> ASSIGNED TASK:
Filter the material below down to the lines with the word "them" and give those lines.

> INFORMATION:
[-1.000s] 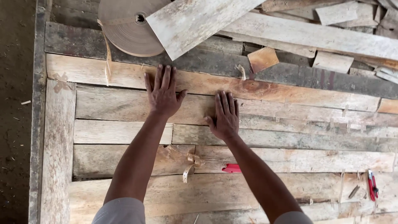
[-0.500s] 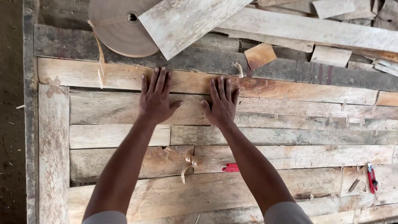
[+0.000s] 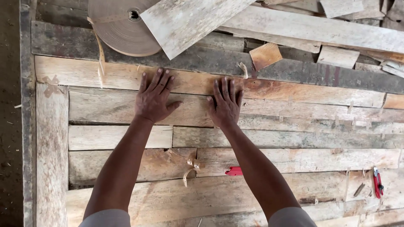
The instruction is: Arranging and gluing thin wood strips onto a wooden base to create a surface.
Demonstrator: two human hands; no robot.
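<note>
My left hand (image 3: 154, 98) lies flat, fingers spread, on thin wooden veneer strips (image 3: 126, 109) laid side by side on a work surface. My right hand (image 3: 226, 105) presses flat on the same strips just to its right, palm down. Both hands straddle the seam between the top pale strip (image 3: 294, 90) and the one below it. Neither hand holds anything. A big roll of brown paper tape (image 3: 122, 27) sits beyond my left hand, with a loose tail (image 3: 100, 54) hanging onto the strips.
Loose boards and offcuts (image 3: 269, 25) pile at the back. A small wood offcut (image 3: 265, 56) lies near the top strip. A red object (image 3: 234, 171) shows beside my right forearm, a red cutter (image 3: 377, 183) at the right. Curled tape scraps (image 3: 191, 167) lie between my arms.
Both hands have slid a little further away across the strips and drawn level; the right hand moved up toward the top strip. The view shifted slightly.
</note>
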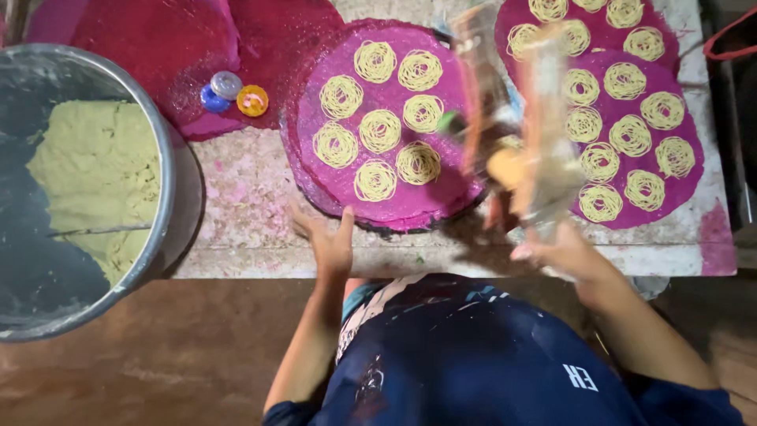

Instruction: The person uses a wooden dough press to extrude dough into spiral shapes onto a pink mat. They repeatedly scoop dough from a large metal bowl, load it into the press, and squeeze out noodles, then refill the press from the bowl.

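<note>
Pink round mat (386, 201) with yellow dough spirals (380, 130) sits on the worktable (244, 237), and the left hand (327, 237) rests open-fingered at its near edge. The right hand (564, 252) is clamped on a blurry press tool (536, 150) over a second spiral-covered mat (694, 189), between the two mats. Off left there's a big metal pot (169, 197) of dough (95, 173), plus small plastic discs (233, 93).

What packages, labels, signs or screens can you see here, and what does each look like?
No packages, signs or screens show.
Print: small white letters on the person's dark blue clothing, lower right of the head view.
Small caps: blue, clear and orange rounds on the red mat, top left; any marking is too small to tell.
</note>
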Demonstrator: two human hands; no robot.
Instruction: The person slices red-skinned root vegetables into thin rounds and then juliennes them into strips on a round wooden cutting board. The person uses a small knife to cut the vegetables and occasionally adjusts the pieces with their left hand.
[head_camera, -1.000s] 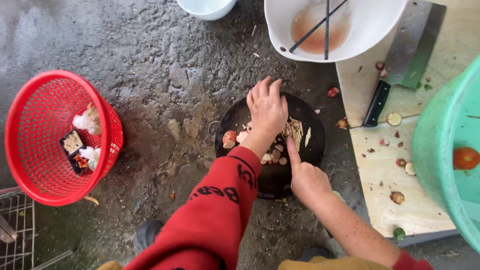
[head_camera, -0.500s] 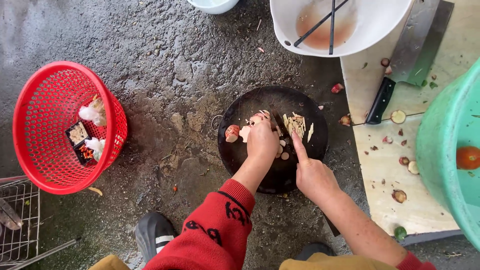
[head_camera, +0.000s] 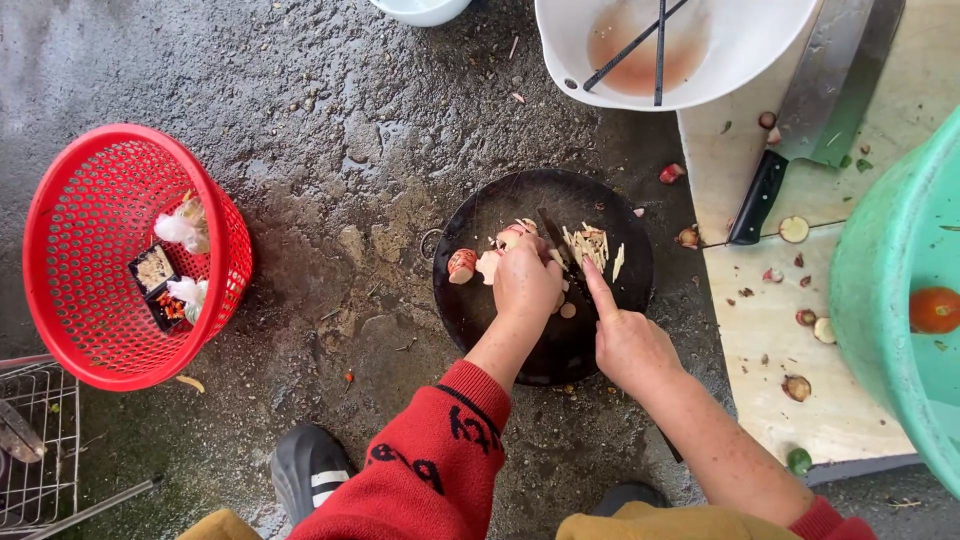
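We pinned the pale root (head_camera: 497, 262) on the round black board (head_camera: 470, 300) under curled left-hand fingers (head_camera: 525, 280) while our right hand (head_camera: 625, 345) clasped the knife (head_camera: 562, 255), best sliced thinly, fingertips tucked.

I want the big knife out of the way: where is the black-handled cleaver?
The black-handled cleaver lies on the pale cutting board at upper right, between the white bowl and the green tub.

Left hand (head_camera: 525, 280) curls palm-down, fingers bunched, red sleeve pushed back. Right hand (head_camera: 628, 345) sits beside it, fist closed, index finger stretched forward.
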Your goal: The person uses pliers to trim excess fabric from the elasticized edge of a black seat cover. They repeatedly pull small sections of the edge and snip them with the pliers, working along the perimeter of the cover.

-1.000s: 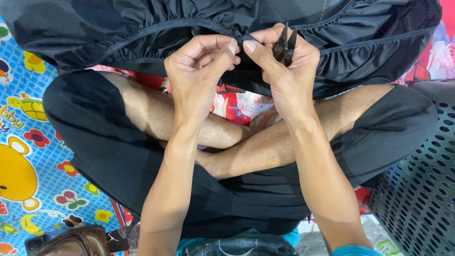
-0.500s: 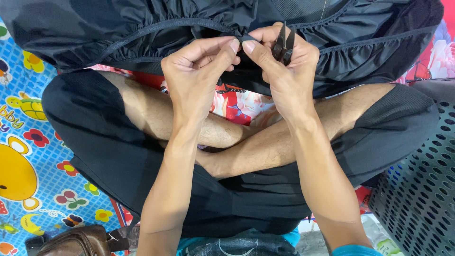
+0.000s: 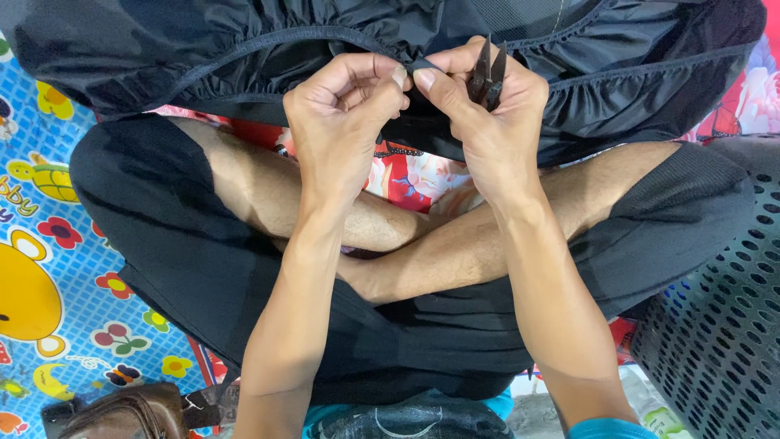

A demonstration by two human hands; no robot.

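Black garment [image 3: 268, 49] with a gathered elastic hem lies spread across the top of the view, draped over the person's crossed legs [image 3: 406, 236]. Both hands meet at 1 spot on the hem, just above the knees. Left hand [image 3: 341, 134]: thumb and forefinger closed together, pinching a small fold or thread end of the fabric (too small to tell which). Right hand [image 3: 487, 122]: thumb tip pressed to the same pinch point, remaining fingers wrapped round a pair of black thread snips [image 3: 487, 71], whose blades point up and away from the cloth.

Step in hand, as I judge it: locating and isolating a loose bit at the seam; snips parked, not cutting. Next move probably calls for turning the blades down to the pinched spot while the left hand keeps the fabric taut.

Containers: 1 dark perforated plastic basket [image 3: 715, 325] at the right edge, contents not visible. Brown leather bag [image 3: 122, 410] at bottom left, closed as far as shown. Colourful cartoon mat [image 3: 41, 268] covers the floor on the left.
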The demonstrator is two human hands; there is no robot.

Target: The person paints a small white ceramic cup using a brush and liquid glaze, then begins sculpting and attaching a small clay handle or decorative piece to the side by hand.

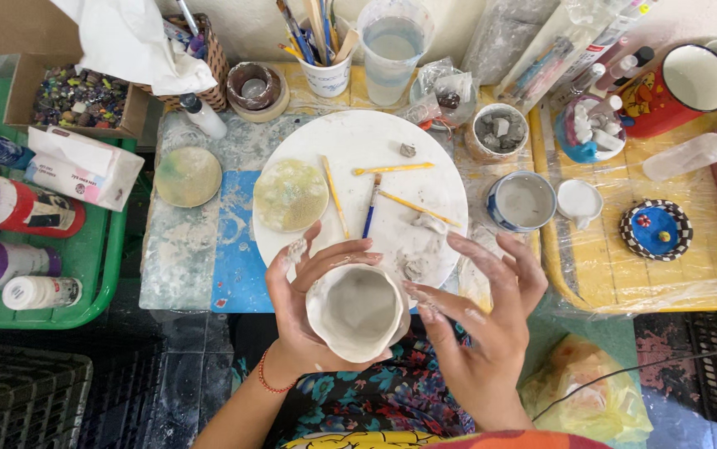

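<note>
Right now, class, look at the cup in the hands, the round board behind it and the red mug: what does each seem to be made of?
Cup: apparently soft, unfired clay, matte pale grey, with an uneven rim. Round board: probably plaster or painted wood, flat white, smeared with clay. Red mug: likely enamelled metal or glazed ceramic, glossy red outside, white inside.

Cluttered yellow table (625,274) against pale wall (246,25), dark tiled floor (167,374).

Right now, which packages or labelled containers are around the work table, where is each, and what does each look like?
Cardboard box: far left, open, brown, full of small colourful bits.
Tissue pack: below that box, white soft pack with red and blue print.
Labelled bottles: lying in the green tray at left, white with purple or red bands.
Red mug: far right, printed picture.
No screens or signs.
</note>
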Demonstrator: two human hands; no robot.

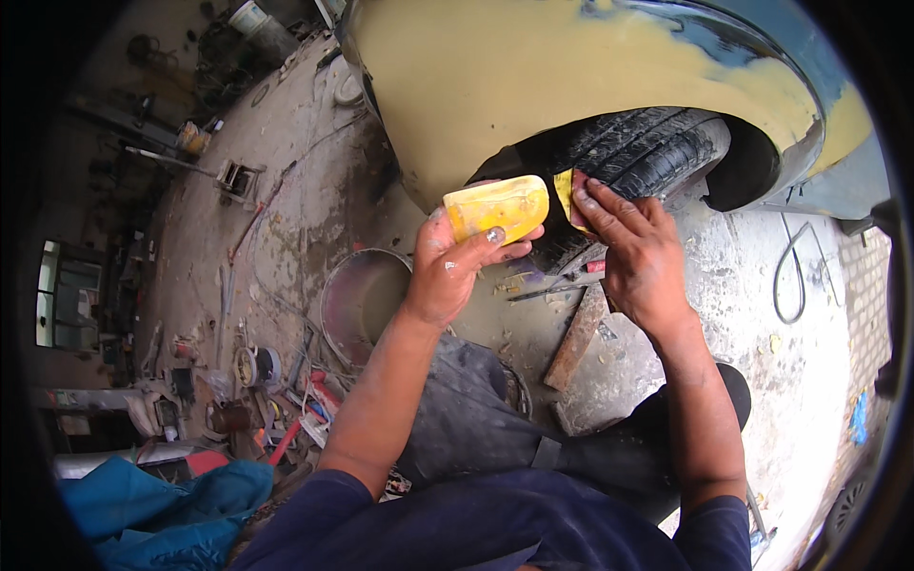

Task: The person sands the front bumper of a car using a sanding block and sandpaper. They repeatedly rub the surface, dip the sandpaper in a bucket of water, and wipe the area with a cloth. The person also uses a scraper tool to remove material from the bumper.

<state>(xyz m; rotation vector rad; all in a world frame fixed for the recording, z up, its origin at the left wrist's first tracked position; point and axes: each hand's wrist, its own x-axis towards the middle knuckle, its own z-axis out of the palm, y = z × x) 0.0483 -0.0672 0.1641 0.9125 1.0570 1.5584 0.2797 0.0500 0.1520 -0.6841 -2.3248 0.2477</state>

> RESPONSE TO THE EXERCISE:
Instruction: The person slices red-skinned root vegetables into thin rounds and then juliennes them into strips on a round wooden cutting board. The person uses a small knife to cut the vegetables and occasionally adjusts the pieces with their left hand.
Your goal: The person uses pliers to trim excess fabric from the elasticized edge of a black seat cover. They repeatedly pull small sections of the edge and snip them with the pliers, working along the perimeter of the cover.

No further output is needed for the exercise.